En gare de Metz, la plaque commémorative dévoilée en juin 1983 par le ministre des Anciens Combattants Jean Laurain et le ministre des Transports Charles Fiterman, pour le 40e anniversaire du Conseil national de la Résistance (CNR), est plus juste : « A la mémoire de Jean Moulin, 1899-1943, préfet de la République, délégué du général De Gaulle en France, unificateur de la Résistance, fondateur du Conseil national de la Résistance, arrêté le 21.6.43 à Caluire par la Gestapo, présumé mort en gare de Metz le 8 juillet 1943. » Cette inscription confirme que nul ne saura jamais où est mort Jean Moulin.
Arrêté dans le Rhône le 21 juin 1943 par Klaus Barbie, en compagnie de sept autres résistants, dont Raymond Aubrac, il fut transféré une semaine plus tard à Paris, puis à Neuilly. Torturé par la Gestapo et sans doute aussi, hélas, par les auxiliaires français du groupe Bonny-Laffon, le préfet, agonisant, fut mis dans un train en direction de Berlin le 8 juillet. Dès lors, les témoignages divergent : les uns affirment qu’il a rendu son dernier souffle à Metz, d’autres à proximité de Francfort. Ce n’est que huit mois plus tard, le 2 février 1945, que fut établi son acte officiel de décès, retrouvé dans les registres de l’état civil de Metz. Avec cette cynique mention : « Herzlähmung » (paralysie du cœur)…
La République asservie
En 1981, Henri Tribout de Morembert, alors président de l’Académie nationale de Metz, contesta cette version. Selon ses recherches, Jean Moulin aurait succombé à ses bourreaux à Neuilly, et n’aurait jamais été placé dans un train. Cette sinistre fable serait une invention des gestapistes, pour se préserver de la colère des services allemands privés des confessions du chef de la Résistance.
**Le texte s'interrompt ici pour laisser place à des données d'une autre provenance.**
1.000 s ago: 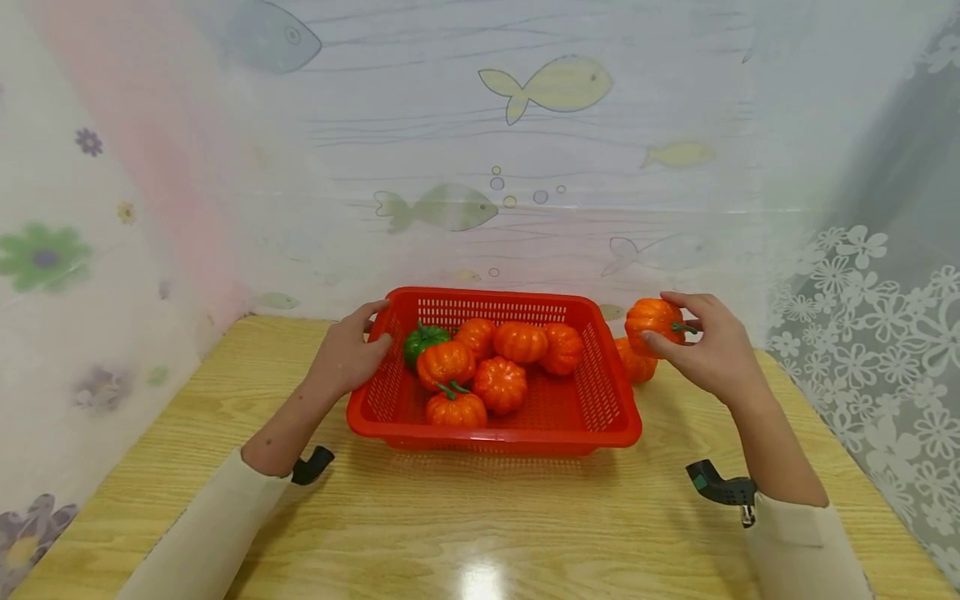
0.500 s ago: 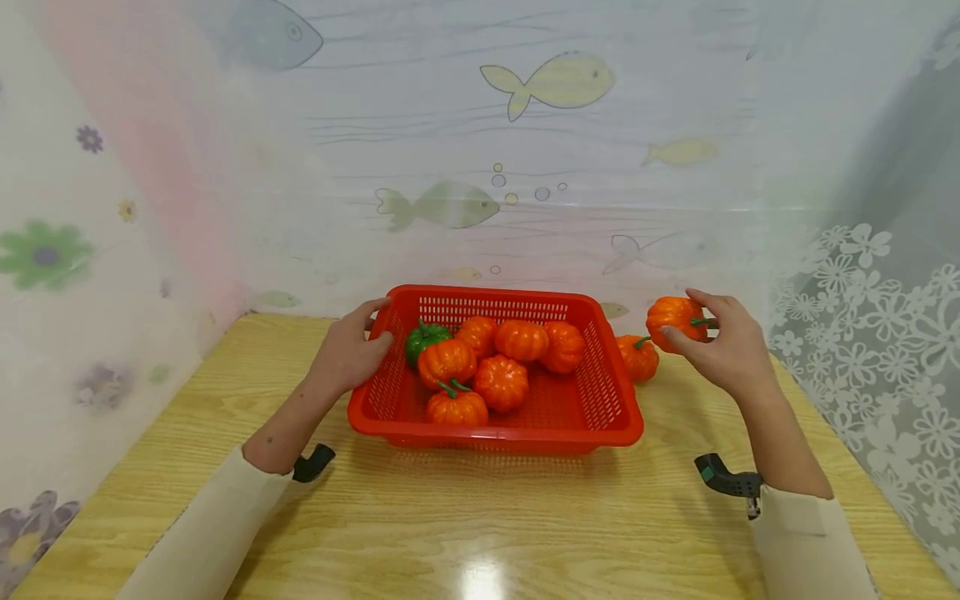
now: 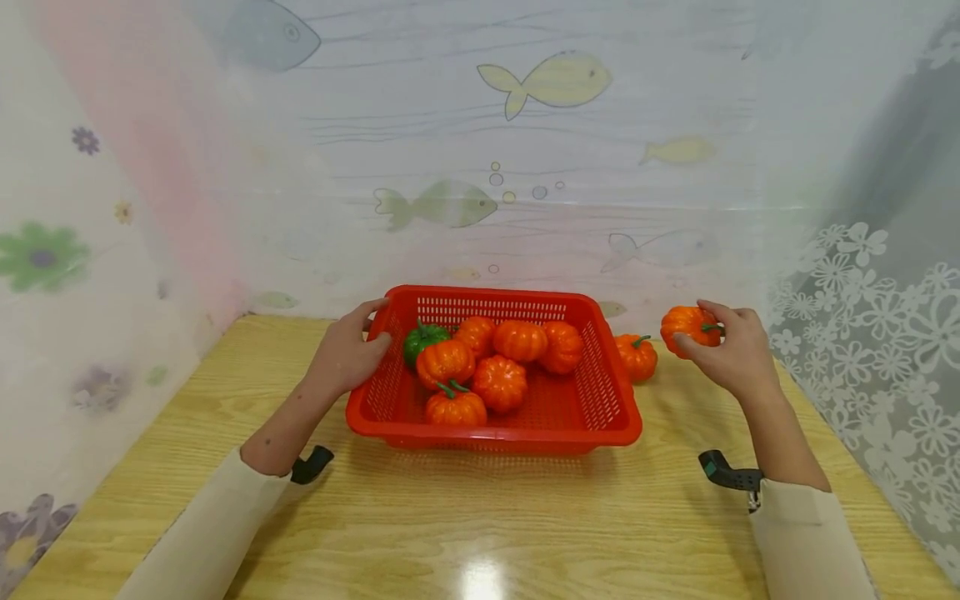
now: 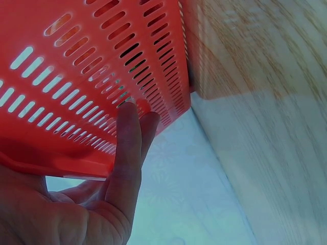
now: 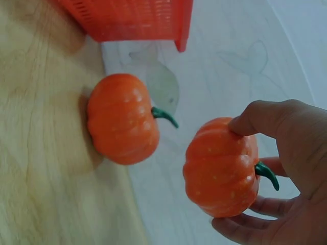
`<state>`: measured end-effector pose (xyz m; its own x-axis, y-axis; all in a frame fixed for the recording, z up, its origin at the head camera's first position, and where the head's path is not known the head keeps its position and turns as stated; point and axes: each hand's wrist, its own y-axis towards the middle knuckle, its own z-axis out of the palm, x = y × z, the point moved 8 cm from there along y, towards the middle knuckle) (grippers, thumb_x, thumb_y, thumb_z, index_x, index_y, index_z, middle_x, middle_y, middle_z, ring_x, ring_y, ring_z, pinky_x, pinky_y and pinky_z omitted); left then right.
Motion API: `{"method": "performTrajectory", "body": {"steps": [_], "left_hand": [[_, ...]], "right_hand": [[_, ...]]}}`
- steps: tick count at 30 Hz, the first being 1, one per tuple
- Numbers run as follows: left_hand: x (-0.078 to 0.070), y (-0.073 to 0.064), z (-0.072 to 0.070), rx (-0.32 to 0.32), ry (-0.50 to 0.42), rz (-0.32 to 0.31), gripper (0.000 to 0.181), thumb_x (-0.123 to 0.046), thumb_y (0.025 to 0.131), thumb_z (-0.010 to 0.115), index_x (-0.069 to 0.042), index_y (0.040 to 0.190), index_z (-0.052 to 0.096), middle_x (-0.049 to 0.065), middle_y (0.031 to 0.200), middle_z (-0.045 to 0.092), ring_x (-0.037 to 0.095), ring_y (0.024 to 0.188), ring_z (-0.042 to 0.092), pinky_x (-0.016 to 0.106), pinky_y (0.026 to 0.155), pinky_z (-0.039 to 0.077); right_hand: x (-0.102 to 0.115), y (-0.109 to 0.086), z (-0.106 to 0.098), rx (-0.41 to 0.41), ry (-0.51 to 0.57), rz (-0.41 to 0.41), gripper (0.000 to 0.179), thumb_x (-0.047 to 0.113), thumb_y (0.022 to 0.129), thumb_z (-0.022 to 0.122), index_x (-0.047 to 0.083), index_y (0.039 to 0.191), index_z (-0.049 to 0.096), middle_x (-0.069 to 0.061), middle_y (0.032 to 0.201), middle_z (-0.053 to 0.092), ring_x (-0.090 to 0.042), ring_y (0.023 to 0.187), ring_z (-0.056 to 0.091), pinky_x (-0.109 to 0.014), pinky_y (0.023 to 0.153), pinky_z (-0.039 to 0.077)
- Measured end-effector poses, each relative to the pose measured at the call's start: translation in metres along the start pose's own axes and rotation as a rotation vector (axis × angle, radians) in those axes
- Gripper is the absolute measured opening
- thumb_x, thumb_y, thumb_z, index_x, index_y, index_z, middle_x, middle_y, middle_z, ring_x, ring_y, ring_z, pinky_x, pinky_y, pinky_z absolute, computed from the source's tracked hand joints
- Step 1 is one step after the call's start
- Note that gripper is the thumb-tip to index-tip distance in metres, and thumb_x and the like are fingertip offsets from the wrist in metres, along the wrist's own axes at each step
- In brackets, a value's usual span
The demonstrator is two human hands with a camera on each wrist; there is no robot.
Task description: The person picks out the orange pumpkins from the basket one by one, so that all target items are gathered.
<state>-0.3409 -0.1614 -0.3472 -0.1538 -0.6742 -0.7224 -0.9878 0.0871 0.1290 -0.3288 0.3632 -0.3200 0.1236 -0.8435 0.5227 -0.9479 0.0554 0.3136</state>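
In my right hand [image 3: 727, 346] I hold a small orange pumpkin [image 3: 686, 331] with a green stem, gripped between thumb and fingers above the table. The right wrist view shows this held pumpkin [image 5: 222, 168] apart from a second orange pumpkin [image 5: 122, 120], which rests on the table just right of the red basket [image 3: 495, 437]. My left hand [image 3: 348, 350] grips the basket's left rim, its thumb over the inside and its fingers against the slotted outer wall [image 4: 92, 76]. Inside the basket lie several orange pumpkins [image 3: 501, 384] and one green pumpkin [image 3: 424, 340].
The basket stands on a wood-grain table [image 3: 480, 517]. Behind it hangs a pale curtain [image 3: 450, 125] printed with fish, and a flower-patterned curtain [image 3: 885, 350] borders the right side. A dark camera mount [image 3: 727, 472] sticks out at the right wrist.
My right hand has moved right with the held pumpkin, away from the basket, and dropped slightly at the end. The pumpkin on the table is now less covered. My left hand stays on the rim.
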Motion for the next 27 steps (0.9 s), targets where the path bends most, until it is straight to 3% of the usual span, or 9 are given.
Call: {"method": "performTrajectory", "body": {"steps": [7, 16, 27], "left_hand": [[0.000, 0.000, 0.000, -0.001, 0.001, -0.011, 0.063, -0.021, 0.105, 0.050, -0.011, 0.165, 0.037, 0.026, 0.135, 0.063, 0.031, 0.088, 0.074, 0.040, 0.072, 0.064], [0.001, 0.000, 0.000, 0.001, -0.004, -0.011, 0.062, -0.021, 0.105, 0.050, -0.011, 0.165, 0.037, 0.027, 0.136, 0.063, 0.031, 0.089, 0.074, 0.040, 0.073, 0.065], [-0.001, -0.001, -0.001, 0.000, -0.018, -0.006, 0.062, -0.020, 0.106, 0.051, -0.011, 0.165, 0.037, 0.027, 0.135, 0.063, 0.031, 0.086, 0.074, 0.039, 0.071, 0.064]], "right_hand": [[-0.018, 0.002, 0.007, 0.028, -0.053, 0.029, 0.072, 0.036, 0.101, 0.066, -0.012, 0.151, 0.046, -0.044, 0.136, 0.044, -0.057, 0.116, 0.048, -0.072, 0.095, 0.047], [-0.040, 0.005, 0.023, 0.019, -0.076, 0.019, 0.066, 0.033, 0.100, 0.067, -0.015, 0.144, 0.051, -0.045, 0.136, 0.049, -0.060, 0.120, 0.050, -0.072, 0.098, 0.047], [-0.042, 0.005, 0.035, 0.030, -0.076, -0.012, 0.063, 0.029, 0.099, 0.068, -0.017, 0.140, 0.053, -0.046, 0.134, 0.051, -0.063, 0.122, 0.048, -0.073, 0.103, 0.043]]}}
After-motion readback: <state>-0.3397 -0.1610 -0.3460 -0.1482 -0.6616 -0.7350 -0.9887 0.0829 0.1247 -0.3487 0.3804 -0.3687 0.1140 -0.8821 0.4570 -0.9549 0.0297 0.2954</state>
On n’est même pas certain que ce sont réellement les cendres de Jean Moulin qui ont été accueillies en 1964 au Panthéon par l’inoubliable discours d’André Malraux : « Entre ici, Jean Moulin, avec ton terrible cortège. Avec ceux qui sont morts dans les caves sans avoir parlé, comme toi ; et même, ce qui est peut-être plus atroce, en ayant parlé… »
Qu’importe, au fond ? À Lyon, à Metz, à Paris, on se souvient aujourd’hui de celui qui mourut « sans jamais [avoir trahi] un seul secret, lui qui les savait tous », après avoir consacré toutes ses forces à la République asservie. « Nul ne sait où repose le corps torturé de Jean Moulin », reconnaît le Mémorial des fonctionnaires du corps préfectoral. « Mais, ajoute-t-il, son âme, pour toujours vivante, est partout où est la France », et là est l’essentiel : soixante-dix ans après son martyre, Jean Moulin demeure l’« exemple d’indomptable courage, modèle rayonnant de sagesse et de cœur », tel que le décrit le texte de sa citation à l’Ordre de l’Armée. Et il nous a légué l’œuvre immense du CNR, auquel fait référence la troisième stèle commémorant son nom à Metz, à la caserne Serré de Rivière, où Jean Moulin fut un simple sapeur du 2e Génie en 1918. Pour une première libération.